# Math Help - Hitting bit of a snag on domain and range of functions.

1. ## Hitting bit of a snag on domain and range of functions.

Hi again all,

I am asked to find domain and range of an f(x) and the range of its inverse f^-1(x):

f(x) = sqrt(2x - 5)

So I found the domain of this to be x >or= 5/2. I'm not too good at getting range so I decided to find the domain of the inverse which would then be the range of the original.
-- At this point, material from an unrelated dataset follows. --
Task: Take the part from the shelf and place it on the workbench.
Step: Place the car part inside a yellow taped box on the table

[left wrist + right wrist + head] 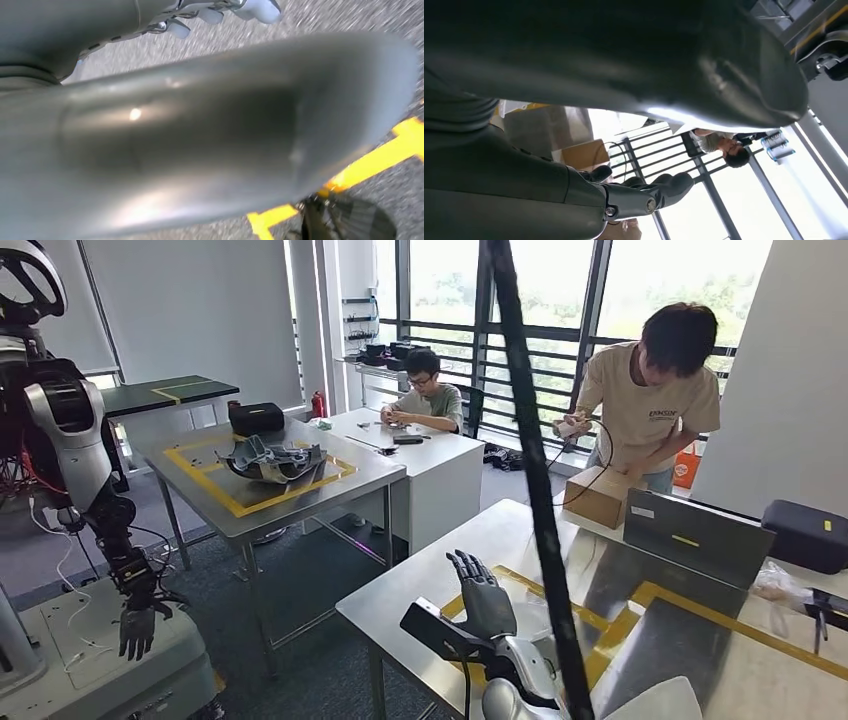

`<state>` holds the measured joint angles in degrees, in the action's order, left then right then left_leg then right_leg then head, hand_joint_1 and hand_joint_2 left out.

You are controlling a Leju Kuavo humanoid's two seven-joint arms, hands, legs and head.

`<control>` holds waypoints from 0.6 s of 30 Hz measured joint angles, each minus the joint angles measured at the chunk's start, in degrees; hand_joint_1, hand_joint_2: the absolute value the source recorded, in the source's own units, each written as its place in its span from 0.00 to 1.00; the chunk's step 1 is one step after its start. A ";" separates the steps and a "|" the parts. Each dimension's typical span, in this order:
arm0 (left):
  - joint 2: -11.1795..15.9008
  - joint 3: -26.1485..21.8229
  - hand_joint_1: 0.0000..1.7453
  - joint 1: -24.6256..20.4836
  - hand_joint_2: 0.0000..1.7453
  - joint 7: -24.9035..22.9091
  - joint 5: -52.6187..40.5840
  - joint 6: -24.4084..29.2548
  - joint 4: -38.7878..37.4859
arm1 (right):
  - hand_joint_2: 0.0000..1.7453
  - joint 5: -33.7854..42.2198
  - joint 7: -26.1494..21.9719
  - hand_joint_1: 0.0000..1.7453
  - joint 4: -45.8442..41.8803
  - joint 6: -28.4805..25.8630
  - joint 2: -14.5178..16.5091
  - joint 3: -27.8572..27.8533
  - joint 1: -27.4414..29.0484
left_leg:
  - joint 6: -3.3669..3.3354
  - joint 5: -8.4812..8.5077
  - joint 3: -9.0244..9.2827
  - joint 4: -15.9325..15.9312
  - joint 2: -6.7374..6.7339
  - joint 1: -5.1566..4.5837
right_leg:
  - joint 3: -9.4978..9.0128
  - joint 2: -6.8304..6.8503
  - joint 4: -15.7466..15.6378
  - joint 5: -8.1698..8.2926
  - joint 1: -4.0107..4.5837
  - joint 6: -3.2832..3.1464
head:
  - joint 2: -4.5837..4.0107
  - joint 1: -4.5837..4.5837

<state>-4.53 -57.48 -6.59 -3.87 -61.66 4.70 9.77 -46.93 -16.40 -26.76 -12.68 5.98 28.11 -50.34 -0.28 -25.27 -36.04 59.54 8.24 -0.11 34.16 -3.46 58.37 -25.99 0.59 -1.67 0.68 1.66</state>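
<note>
While the right hand (483,592) hovers empty, fingers spread, over the workbench (690,650) (left hand's state I cannot tell) — a careless swing could clip the laptop (697,536).

Workshop interior, daylit.
Tall windows (560,300) with dark frames and horizontal rails along the far side, greenery bright beyond; white roller blind (200,310) lowered at left. Grey carpet floor (310,580). Steel table (300,485) marked with a yellow tape rectangle, mid-room; nearer steel workbench (520,540) likewise taped in yellow. White desk (440,465) between them, one person seated (428,395) behind it, another standing (650,390) by a cardboard box (598,495). Dark-topped table (170,392) against the left wall. Red fire extinguisher (319,403) on the floor near the corner. White pillar (785,380) at right.
</note>
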 joint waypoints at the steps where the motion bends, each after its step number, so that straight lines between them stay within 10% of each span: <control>1: -0.01 -0.01 0.00 0.13 0.00 0.06 0.12 0.01 -0.02 | 0.00 0.07 -0.20 0.00 -0.09 -0.02 0.13 0.00 -0.10 | 0.27 -0.55 -0.42 0.83 -1.28 -0.15 | -0.43 0.76 -0.54 0.14 -0.15 -0.13 | 0.00 0.07; 4: 0.00 -0.01 0.00 0.00 0.00 0.24 0.25 0.02 -0.07 | 0.00 0.10 -0.43 0.00 -0.25 -0.04 0.26 0.01 -0.38 | 1.13 -4.81 -4.75 9.45 -6.84 -0.05 | -1.29 3.21 -1.33 0.15 -0.37 -0.41 | -0.02 0.23; 6: 0.04 -0.02 0.00 -0.09 0.00 0.27 0.26 0.02 -0.07 | 0.00 0.13 -0.41 0.00 -0.25 -0.04 0.22 0.02 -0.38 | 1.79 -6.28 -7.55 14.63 -7.86 0.48 | -1.36 4.93 -1.20 -0.13 -0.49 -0.30 | -0.02 0.21; 10: 0.09 -0.03 0.00 -0.02 0.00 0.18 0.12 0.09 -0.04 | 0.00 0.51 -0.41 0.00 -0.28 -0.10 0.19 0.02 -0.48 | 2.63 -0.68 -2.20 4.39 -10.36 1.04 | -1.54 7.79 -0.35 -1.12 -0.84 0.74 | -0.01 0.26; 14: 0.08 -0.04 0.00 -0.13 0.00 -0.17 0.05 0.32 -0.02 | 0.00 0.76 -0.41 0.00 -0.38 -0.18 0.22 0.03 -0.74 | 0.78 0.08 -0.09 0.02 -10.57 0.61 | -1.79 9.83 0.16 -1.89 -0.53 1.89 | 0.00 0.08; 18: 0.20 -0.17 0.00 0.12 0.00 -0.22 0.19 0.53 0.01 | 0.00 0.92 -0.42 0.00 -0.61 -0.59 0.41 0.04 -0.78 | -0.63 0.26 -0.08 -0.15 -8.23 0.82 | 0.62 5.98 5.98 -5.55 -1.06 2.88 | -0.01 -0.03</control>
<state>-4.33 -57.65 -6.47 -4.09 -61.47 5.23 9.78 -46.01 -16.82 -27.38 -13.27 6.39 28.15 -51.12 -0.91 -25.01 -36.12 59.40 0.01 0.71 34.78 2.52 64.35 -31.54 -0.47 1.22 0.67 1.63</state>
My inverse turned out to be:

f^-1(x) = (x^2 + 5)/ 2

So then it seems like the domain to the above inverse function would be all real numbers, but then I had trouble verifying that the range of my original was all real numbers cause how could the range of f(x) = sqrt(2x - 5) be a negative number?

2. Originally Posted by DannyMath
So then it seems like the domain to the above inverse function would be all real numbers, but then I had trouble verifying that the range of my original was all real numbers cause how could the range of f(x) = sqrt(2x - 5) be a negative number?
I think you are on the right track.

Given your original function is $f(x)=\pm\sqrt{2x-5}$ it will have $y \in\mathbb{R}$

But this is not a one to one function so its inverse does not exist.

Restricting the domain to force this function to be one to one you get.

Firstly

$f(x)=+\sqrt{2x-5},~y\in \mathbb{R}^- \cup \{0\}$

and then

$f(x)=-\sqrt{2x-5},~y\in \mathbb{R}^+ \cup \{0\}$

The best way to see this is via a sketch.

3. Originally Posted by pickslides
I think you are on the right track.

Given your original function is $f(x)=\pm\sqrt{2x-5}$ it will have $y \in\mathbb{R}$

But this is not a one to one function so its inverse does not exist.

Restricting the domain to force this function to be one to one you get.

Firstly

$f(x)=+\sqrt{2x-5},~y\in \mathbb{R}^- \cup \{0\}$

and then

$f(x)=-\sqrt{2x-5},~y\in \mathbb{R}^+ \cup \{0\}$

The best way to see this is via a sketch.
Ok well the original function I was given was indeed the:

$f(x)=+\sqrt{2x-5}$

function. But the problem I had was because I found that the inverse of this function had a domain of all real numbers, which made me conclude that the range of:

$f(x)=+\sqrt{2x-5}$

HAS to be all real numbers, but this doesn't seem to be the case, which is what confused me.